The material below holds a span beginning at the line with "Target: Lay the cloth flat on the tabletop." and ending at the line with "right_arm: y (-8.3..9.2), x". Quote that span exactly, both ends included, and only that span.

+--

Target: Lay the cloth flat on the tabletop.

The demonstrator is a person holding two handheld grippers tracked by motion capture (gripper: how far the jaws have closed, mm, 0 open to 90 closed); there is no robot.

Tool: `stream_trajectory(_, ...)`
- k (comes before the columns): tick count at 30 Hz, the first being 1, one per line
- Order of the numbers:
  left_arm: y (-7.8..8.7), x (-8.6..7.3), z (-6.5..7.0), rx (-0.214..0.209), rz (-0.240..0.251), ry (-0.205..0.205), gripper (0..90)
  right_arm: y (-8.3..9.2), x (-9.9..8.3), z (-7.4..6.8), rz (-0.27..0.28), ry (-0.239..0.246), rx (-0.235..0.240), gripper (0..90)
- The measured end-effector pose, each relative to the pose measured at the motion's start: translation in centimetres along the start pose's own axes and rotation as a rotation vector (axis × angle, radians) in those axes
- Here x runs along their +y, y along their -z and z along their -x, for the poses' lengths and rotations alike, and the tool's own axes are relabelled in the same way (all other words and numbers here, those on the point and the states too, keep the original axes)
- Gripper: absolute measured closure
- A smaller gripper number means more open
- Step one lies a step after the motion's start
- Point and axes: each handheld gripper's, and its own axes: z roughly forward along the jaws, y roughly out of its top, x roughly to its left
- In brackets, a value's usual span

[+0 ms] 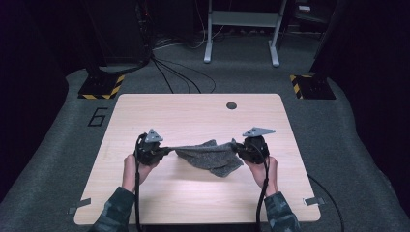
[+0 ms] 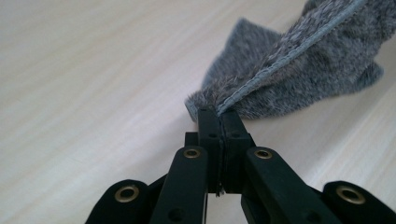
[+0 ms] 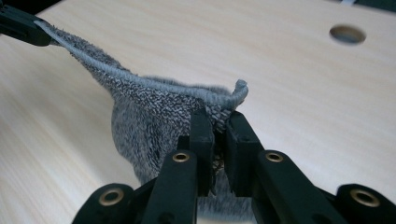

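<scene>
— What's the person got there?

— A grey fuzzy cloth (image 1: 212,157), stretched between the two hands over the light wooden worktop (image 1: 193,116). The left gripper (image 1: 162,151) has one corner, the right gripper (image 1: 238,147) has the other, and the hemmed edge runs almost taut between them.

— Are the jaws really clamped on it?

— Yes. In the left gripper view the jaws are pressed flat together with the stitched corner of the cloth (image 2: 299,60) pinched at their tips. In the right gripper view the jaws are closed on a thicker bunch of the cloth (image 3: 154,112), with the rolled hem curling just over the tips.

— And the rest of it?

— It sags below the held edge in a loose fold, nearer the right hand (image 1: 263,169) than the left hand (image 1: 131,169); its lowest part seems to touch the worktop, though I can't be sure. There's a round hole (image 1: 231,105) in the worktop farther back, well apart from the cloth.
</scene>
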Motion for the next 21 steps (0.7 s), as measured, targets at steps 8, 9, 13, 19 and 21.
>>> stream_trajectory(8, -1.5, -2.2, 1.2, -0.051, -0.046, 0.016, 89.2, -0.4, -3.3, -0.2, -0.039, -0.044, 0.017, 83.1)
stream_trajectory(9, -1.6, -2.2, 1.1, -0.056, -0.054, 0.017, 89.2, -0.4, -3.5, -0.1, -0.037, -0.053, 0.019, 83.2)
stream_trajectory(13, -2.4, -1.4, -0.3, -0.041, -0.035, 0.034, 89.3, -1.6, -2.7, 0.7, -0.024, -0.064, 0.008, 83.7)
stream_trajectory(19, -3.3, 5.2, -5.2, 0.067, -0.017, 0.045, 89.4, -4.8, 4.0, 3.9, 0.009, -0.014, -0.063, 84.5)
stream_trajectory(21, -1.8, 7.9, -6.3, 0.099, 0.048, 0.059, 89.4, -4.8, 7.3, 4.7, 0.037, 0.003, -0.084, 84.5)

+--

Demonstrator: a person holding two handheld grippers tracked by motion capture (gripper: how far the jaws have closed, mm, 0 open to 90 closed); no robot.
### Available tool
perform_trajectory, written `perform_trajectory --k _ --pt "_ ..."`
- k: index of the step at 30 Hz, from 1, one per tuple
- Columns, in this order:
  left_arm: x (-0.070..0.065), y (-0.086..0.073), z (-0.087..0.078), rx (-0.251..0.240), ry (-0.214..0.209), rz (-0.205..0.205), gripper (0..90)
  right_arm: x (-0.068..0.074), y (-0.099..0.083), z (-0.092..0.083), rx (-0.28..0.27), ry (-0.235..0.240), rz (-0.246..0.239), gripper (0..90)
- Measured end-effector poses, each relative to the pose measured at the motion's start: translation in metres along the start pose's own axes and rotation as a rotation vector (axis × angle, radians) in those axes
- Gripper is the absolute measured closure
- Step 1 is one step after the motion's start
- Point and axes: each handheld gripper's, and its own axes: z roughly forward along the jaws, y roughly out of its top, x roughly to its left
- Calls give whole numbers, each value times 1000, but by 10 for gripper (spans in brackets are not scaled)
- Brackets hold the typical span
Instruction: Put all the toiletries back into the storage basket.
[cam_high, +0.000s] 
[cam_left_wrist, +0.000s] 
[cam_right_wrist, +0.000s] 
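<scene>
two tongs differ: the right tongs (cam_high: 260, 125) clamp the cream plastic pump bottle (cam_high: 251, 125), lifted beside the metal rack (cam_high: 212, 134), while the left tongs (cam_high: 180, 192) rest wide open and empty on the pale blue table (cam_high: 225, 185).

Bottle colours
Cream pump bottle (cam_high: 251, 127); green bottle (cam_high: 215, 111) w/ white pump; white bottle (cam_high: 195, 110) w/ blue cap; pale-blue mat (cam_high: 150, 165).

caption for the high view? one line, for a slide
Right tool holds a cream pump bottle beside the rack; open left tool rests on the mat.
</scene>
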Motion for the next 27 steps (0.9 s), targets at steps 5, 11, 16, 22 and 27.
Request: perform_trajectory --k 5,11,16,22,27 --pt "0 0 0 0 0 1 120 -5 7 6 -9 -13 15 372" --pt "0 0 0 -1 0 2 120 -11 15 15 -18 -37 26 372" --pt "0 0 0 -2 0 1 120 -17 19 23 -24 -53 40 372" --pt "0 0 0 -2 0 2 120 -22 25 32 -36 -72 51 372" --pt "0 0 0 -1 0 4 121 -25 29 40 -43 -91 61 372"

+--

## EXPECTED ANSWER
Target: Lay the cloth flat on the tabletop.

The demonstrator is a person holding two handheld grippers tracked by motion capture (gripper: how far the jaws have closed, mm, 0 open to 90 closed); there is no robot.

Tool: `stream_trajectory(_, ...)`
- k (comes before the columns): tick count at 30 Hz, the first being 1, one per line
- Order of the numbers:
  left_arm: y (-7.8..8.7), x (-8.6..7.3), z (-6.5..7.0), rx (-0.214..0.209), rz (-0.240..0.251), ry (-0.205..0.205), gripper (0..90)
  right_arm: y (-8.3..9.2), x (-9.9..8.3), z (-7.4..6.8), rz (-0.27..0.28), ry (-0.239..0.246), rx (-0.235..0.240), gripper (0..90)

No further work is required for this exercise.